» **TASK DETAILS**: Here is a listing; work out how many of its lines contain the word "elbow", and state only that number.
┌────────
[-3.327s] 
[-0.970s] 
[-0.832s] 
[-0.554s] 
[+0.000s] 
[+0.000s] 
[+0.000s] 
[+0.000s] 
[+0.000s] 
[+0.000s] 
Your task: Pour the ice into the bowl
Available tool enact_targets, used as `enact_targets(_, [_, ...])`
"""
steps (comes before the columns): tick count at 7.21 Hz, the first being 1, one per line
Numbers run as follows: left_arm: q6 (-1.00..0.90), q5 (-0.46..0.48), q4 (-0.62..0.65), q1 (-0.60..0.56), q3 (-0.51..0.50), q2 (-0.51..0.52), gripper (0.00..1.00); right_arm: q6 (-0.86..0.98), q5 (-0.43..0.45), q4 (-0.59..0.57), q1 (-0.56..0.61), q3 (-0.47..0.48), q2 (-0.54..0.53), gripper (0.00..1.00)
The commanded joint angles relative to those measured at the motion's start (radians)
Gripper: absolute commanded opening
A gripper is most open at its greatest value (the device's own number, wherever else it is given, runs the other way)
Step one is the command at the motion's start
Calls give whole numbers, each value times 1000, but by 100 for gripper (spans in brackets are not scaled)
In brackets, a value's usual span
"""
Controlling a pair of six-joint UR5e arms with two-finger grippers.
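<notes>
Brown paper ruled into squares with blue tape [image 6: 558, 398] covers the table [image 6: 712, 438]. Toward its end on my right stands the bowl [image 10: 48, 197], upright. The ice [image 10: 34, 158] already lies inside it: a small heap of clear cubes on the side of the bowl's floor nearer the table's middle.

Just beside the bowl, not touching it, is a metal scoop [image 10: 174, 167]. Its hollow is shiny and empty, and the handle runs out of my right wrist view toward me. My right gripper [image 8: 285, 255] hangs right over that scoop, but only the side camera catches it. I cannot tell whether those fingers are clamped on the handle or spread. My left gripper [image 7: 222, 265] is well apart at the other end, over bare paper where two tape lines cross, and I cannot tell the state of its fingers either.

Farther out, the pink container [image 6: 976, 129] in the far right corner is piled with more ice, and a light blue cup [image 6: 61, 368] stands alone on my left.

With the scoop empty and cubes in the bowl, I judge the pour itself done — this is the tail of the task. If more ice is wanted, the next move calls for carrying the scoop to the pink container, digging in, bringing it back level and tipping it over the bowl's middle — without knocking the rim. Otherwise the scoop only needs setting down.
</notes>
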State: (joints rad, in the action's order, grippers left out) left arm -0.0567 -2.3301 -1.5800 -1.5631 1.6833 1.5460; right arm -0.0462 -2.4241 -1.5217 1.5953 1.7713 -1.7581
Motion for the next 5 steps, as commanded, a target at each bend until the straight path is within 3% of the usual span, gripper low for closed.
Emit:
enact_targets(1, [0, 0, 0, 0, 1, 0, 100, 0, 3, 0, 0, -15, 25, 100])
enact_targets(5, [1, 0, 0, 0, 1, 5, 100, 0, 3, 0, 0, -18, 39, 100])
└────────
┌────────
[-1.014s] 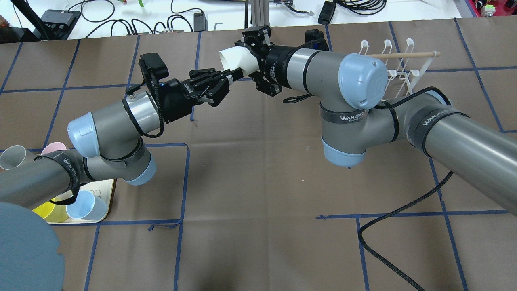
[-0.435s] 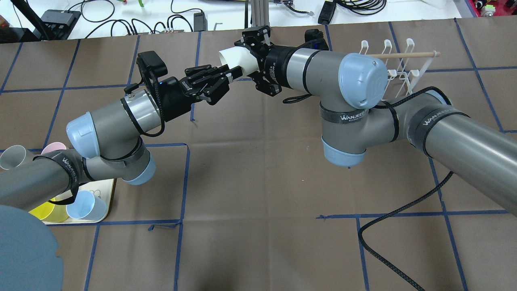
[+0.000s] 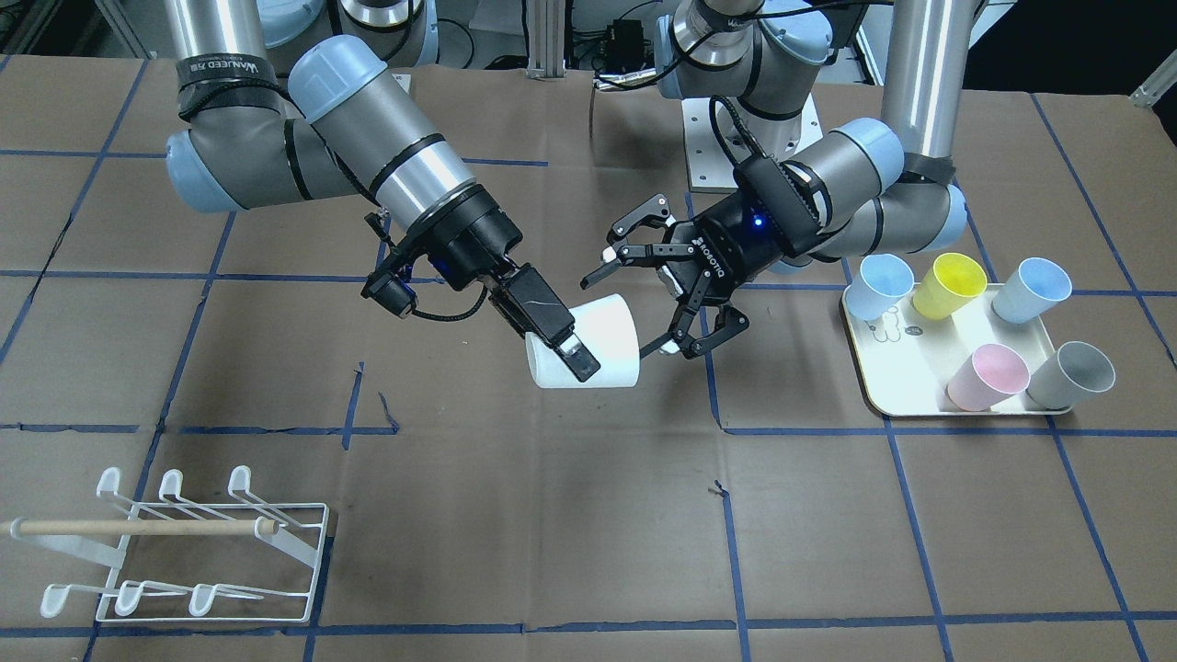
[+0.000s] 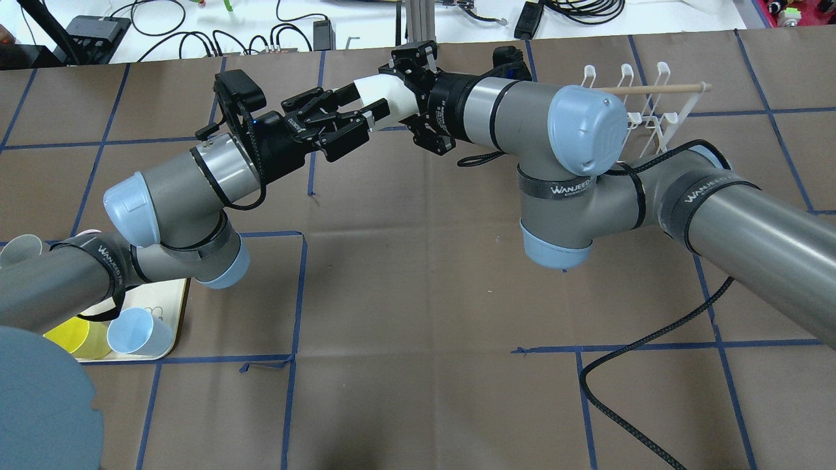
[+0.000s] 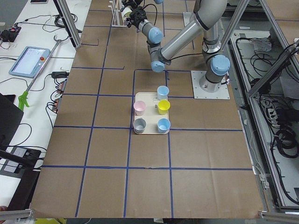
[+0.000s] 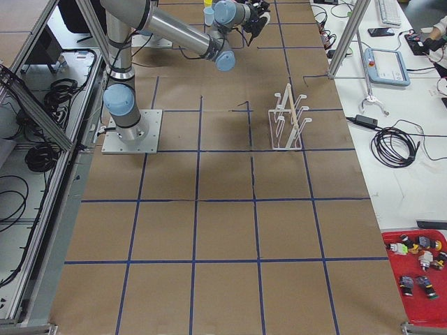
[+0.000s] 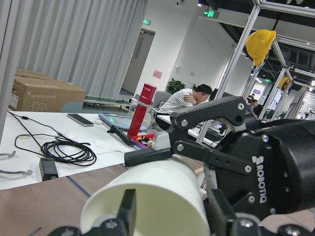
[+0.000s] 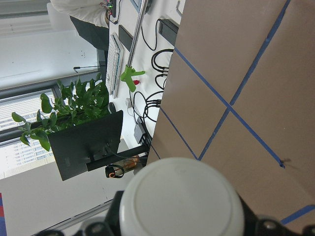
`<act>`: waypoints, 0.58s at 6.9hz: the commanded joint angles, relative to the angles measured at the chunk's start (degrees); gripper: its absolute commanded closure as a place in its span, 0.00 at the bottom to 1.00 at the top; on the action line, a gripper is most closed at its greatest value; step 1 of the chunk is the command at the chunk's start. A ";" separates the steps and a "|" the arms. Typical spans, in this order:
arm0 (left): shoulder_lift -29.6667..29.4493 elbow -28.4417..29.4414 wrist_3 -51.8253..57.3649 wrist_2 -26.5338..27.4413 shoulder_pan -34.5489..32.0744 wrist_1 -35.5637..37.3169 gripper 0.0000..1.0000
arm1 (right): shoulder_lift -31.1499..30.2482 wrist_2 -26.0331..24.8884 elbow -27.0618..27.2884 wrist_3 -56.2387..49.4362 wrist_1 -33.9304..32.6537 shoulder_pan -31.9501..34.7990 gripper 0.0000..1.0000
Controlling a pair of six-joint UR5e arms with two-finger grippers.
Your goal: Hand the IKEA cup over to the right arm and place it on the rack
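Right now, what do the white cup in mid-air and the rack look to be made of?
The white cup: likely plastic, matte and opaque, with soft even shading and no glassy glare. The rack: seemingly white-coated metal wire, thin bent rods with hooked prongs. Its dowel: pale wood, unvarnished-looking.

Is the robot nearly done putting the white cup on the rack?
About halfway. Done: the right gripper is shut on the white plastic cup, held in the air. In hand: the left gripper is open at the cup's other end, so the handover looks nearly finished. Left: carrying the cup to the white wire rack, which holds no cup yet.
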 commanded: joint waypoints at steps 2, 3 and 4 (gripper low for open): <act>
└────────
» **ANSWER SECTION**: 2